Generally speaking, on the modern powerful CPUs, an overhead of function call is very low and so the performance benefit from 1. is often negligible when compared to the other computation costs^[1]. But when a function that is called within a heavy loop isn't inlined, the cost of the function calls will be summed up and it may come up to the surface. Also, if the function being called is very simple, and is called frequently, the cost of function call can be comparable to the cost of the function's computation itself, so inlining such functions may provide a relative performance gain too.
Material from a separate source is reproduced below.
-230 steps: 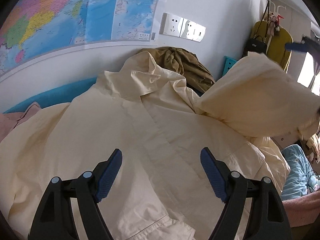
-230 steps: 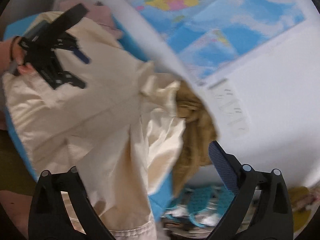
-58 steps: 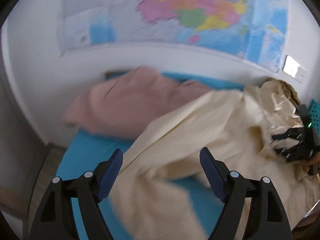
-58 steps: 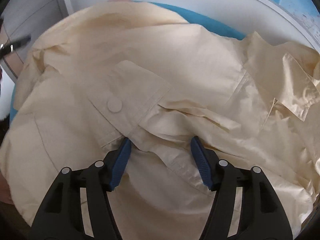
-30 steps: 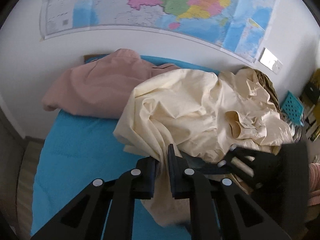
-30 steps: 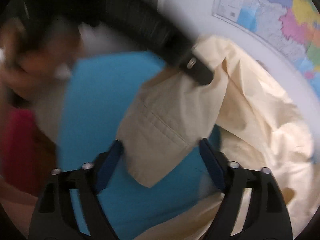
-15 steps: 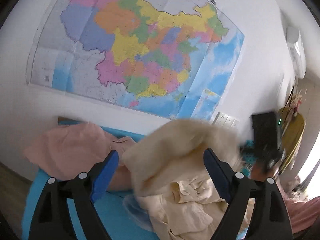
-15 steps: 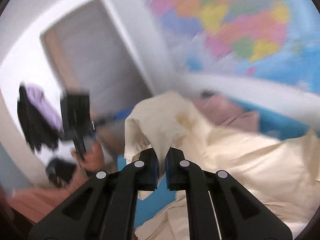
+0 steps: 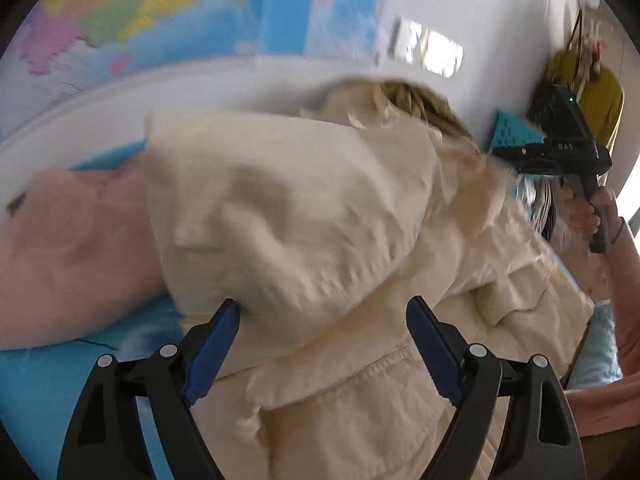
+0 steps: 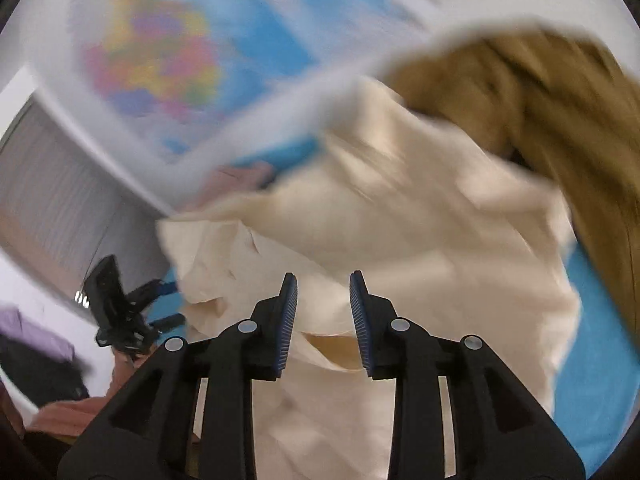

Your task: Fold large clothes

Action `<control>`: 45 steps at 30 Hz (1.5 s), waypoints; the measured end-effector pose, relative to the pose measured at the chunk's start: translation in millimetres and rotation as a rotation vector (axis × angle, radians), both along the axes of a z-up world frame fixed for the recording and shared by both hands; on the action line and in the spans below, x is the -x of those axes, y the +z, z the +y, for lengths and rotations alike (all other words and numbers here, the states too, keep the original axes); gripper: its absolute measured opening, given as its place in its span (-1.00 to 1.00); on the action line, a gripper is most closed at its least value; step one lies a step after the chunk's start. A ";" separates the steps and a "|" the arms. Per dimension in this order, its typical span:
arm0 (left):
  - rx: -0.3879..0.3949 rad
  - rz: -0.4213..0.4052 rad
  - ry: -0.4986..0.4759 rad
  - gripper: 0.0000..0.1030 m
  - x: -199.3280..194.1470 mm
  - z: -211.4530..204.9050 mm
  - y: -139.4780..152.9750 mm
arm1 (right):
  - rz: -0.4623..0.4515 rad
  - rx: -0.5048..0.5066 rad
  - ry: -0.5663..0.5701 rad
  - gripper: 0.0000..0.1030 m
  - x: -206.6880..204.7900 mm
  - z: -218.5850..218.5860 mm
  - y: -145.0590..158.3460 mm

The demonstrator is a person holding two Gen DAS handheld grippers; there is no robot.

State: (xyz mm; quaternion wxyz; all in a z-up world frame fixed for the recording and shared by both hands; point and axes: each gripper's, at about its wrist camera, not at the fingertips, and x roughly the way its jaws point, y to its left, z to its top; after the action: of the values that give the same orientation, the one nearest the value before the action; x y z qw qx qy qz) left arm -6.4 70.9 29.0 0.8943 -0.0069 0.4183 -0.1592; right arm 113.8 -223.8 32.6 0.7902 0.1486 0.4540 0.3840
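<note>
A large cream jacket [image 9: 304, 216] lies bunched on the blue bed [image 9: 36, 396], blurred by motion. My left gripper [image 9: 323, 332] is open just above its hem, with cloth bulging between the fingers but not pinched. In the right wrist view the cream jacket [image 10: 400, 248] fills the middle. My right gripper [image 10: 323, 316] stands partly open over it, with a gap between the pads and nothing held. The right gripper also shows in the left wrist view [image 9: 560, 148], held in a hand at the right. The left gripper shows in the right wrist view [image 10: 128, 312] at lower left.
A pink garment [image 9: 68, 240] lies on the bed at the left. An olive-brown garment [image 10: 552, 112] is piled at the head of the bed against the white wall with the map [image 9: 140, 12]. A teal basket [image 9: 514, 134] stands at the right.
The right gripper has opened and let go of the jacket fold it was lifting. Both grippers have swung down toward the jacket, which has dropped back onto the bed.
</note>
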 end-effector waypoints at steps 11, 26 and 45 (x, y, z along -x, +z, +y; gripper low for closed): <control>0.037 -0.058 0.029 0.60 -8.6 13.8 26.1 | -0.124 0.082 0.024 0.80 22.6 20.0 -13.9; 0.076 -0.046 0.024 0.62 -40.2 6.0 24.0 | -0.070 0.114 -0.098 -0.53 29.6 -48.3 -14.1; -0.066 0.038 0.114 0.52 -68.6 -16.9 -21.8 | -0.203 0.066 0.240 0.76 9.3 128.8 54.2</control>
State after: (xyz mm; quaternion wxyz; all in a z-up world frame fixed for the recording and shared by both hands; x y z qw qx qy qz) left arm 62.3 54.0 7.2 0.8935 -0.0042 0.4393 -0.0937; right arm 104.4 -95.1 86.8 0.7848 0.0279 0.3987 0.4736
On the other hand, since inlining drastically changes the program representation and thus also changes chances of other succeeding program optimizations, the effect of 2. can impact program performance in a broader context. In general, intra-procedural analysis (i.e. analysis on a local scope) is much more easier than inter-procedural analysis (i.e. analysis across arbitrary function calls). Inlining puts different routines all together that otherwise need to be analyzed inter-procedurally, so from the viewpoint of program optimization, it is like converting a difficult problem into a much easier one. And because of this reason, it is usually more effective to do inlining at an earlier stage in the program optimization pipeline.

Beautiful inlining

Since modern compilers perform a variety of optimizations, it is hard to state unconditionally what kind of optimizations can be enabled by inlining other than eliminating function call overhead. But here, let's take a look at the following simple Julia program as an example of how inlining can reduce memory allocation also.
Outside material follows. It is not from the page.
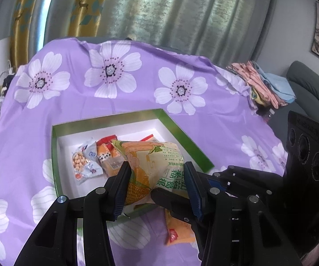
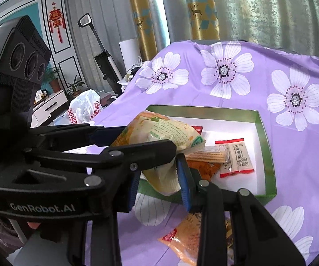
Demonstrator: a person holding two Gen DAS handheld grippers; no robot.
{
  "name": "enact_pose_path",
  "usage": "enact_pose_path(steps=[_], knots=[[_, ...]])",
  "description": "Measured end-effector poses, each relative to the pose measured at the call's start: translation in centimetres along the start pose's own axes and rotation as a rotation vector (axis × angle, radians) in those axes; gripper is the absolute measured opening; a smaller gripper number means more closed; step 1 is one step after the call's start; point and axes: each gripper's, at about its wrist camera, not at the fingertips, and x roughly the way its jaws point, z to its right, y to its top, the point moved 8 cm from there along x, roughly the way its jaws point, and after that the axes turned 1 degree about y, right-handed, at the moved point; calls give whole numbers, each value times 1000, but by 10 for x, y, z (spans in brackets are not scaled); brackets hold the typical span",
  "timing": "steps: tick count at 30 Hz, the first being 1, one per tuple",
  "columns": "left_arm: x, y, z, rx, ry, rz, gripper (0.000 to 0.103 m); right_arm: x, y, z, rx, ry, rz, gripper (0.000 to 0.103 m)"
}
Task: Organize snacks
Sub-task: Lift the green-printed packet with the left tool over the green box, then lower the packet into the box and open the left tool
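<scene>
A big yellow-green corn snack bag [image 1: 155,161] [image 2: 168,130] hangs over the near edge of the green box [image 1: 181,133] [image 2: 266,137]. My left gripper [image 1: 157,170] is shut on the bag's lower part, and in the right wrist view it reaches in from the left. My right gripper [image 2: 159,179] is shut on the same bag's bottom end, pads pressing its sides; in the left wrist view it comes in from the right. Inside the box lie a peanut packet [image 1: 81,161], orange packets [image 1: 108,153] and a red-and-white packet [image 2: 237,157]. An orange packet [image 1: 179,230] [image 2: 181,237] lies on the cloth below the grippers.
The purple flowered cloth [image 1: 106,102] [image 2: 292,168] covers the table. Folded clothes [image 1: 263,84] are stacked at its far right corner beside a grey sofa [image 1: 310,88]. A white plastic bag [image 2: 84,108] and an upright vacuum [image 2: 104,66] stand off the table's left side.
</scene>
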Motion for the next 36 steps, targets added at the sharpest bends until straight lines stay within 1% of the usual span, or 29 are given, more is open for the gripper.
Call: enact_pose_path(steps=[5, 9, 12, 18, 22, 36], knots=[[7, 16, -10, -11, -6, -1, 48, 11, 18, 6, 3, 12, -1, 33], [19, 17, -26, -62, -15, -26, 48, 25, 27, 11, 12, 24, -23, 33], [29, 9, -34, -87, -9, -50, 48, 37, 24, 12, 9, 26, -58, 33], [48, -9, -44, -115, -4, -103, 48, 59, 3, 16, 25, 32, -130, 33], [55, -17, -47, -127, -5, -125, 48, 69, -6, 19, 36, 31, -159, 33], [63, -24, -51, -131, 8, -155, 48, 78, -15, 22, 50, 30, -200, 35]])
Let's consider this Julia program^[2] :

struct Point
    x::Float64
    y::Float64
end
a::Point +ₚ b::Point = Point(a.x+b.x, a.y+b.y)

function compute(n)
    a = Point(1.5, 2.5)
    b = Point(2.25, 4.75)
    for _ in 1:n
        a = (a +ₚ b) +ₚ b
    end
    return a.x, a.y
end

compute (generic function with 1 method)

When we call compute(n::Int), it first allocates two Point structs called a and b. And ::Point +ₚ ::Point called within the for loop takes Point objects as its arguments and compute and allocate new Point struct. Since the for loop is iterated over n-times, if it simply goes on like this, we may end up seeing so many allocations when n is big.

Is there anyway we can prevent these allocations ?
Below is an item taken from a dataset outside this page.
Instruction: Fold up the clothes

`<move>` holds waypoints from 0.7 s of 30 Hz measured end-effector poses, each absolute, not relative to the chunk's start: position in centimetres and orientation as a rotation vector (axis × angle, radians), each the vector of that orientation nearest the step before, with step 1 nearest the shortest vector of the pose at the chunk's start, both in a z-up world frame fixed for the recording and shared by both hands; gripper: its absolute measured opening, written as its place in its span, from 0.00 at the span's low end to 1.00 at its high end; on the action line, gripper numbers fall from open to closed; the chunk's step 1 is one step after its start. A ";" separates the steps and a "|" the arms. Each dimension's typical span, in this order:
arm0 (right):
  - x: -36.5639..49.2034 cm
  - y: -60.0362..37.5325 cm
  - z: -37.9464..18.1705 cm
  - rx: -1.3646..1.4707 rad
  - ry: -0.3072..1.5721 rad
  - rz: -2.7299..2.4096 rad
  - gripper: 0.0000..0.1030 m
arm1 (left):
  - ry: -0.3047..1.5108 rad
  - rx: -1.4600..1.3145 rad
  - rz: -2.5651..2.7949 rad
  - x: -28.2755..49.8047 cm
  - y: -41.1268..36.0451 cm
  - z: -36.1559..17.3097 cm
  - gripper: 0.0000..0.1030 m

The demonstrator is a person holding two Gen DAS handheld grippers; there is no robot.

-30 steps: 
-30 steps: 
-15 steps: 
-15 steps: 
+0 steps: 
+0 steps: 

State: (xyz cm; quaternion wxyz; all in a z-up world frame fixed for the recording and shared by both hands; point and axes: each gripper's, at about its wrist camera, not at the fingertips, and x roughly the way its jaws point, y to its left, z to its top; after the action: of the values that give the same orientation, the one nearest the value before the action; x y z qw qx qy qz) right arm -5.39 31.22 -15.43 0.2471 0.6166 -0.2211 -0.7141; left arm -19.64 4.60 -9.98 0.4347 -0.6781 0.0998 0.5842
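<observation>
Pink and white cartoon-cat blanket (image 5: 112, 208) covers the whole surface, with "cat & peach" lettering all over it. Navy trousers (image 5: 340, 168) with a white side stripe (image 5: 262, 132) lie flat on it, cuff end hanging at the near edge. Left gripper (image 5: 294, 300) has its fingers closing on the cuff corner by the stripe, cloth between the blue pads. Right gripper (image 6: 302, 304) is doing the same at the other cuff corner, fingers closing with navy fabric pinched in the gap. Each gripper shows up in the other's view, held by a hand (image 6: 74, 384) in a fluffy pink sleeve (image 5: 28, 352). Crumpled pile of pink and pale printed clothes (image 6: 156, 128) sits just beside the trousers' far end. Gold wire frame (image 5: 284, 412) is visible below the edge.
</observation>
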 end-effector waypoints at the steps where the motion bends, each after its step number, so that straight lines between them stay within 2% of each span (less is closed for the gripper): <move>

If +ₚ isn't inlined, then there is no chance since the Point objects needs to exist on the memory in order to be passed as the arguments of +ₚ.

What about if +ₚ is inlined into compute ? After Julia compiler performed the inlining, compute will be equivalent to:

function compute(n)
    a = Point(1.5, 2.5)
    b = Point(2.25, 4.75)
    for i in 0:(n-1)
        tmp = Point(a.x+b.x,   a.y+b.y)   # the expanded body of `a +ₚ b`
        a   = Point(tmp.x+b.x, tmp.y+b.y) # the expanded body of `tmp +ₚ b`
    end
    return a.x, a.y
end

When looking closely, you may see that compute above is equivalent to the following version where all Points are replaced by scalar values:

function compute(n)
    ax, ay = 1.5, 2.5   # replaced `Point(1.5, 2.5)`
    bx, by = 2.25, 4.75 # replaced `Point(2.25, 4.75)`
    for i in 0:(n-1)
        tmpx, tmpy = ax+bx,   ay+by   # replaced `Point(a.x+b.x,   a.y+b.y)`
        ax,   ay   = tmpx+bx, tmpy+by # replaced `Point(tmp.x+b.x, tmp.y+b.y)`
    end
    return ax, ay
end

Hooray ! By inline expansion, we can eliminate the Point allocation entirely while keeping the semantics of the original program^[3].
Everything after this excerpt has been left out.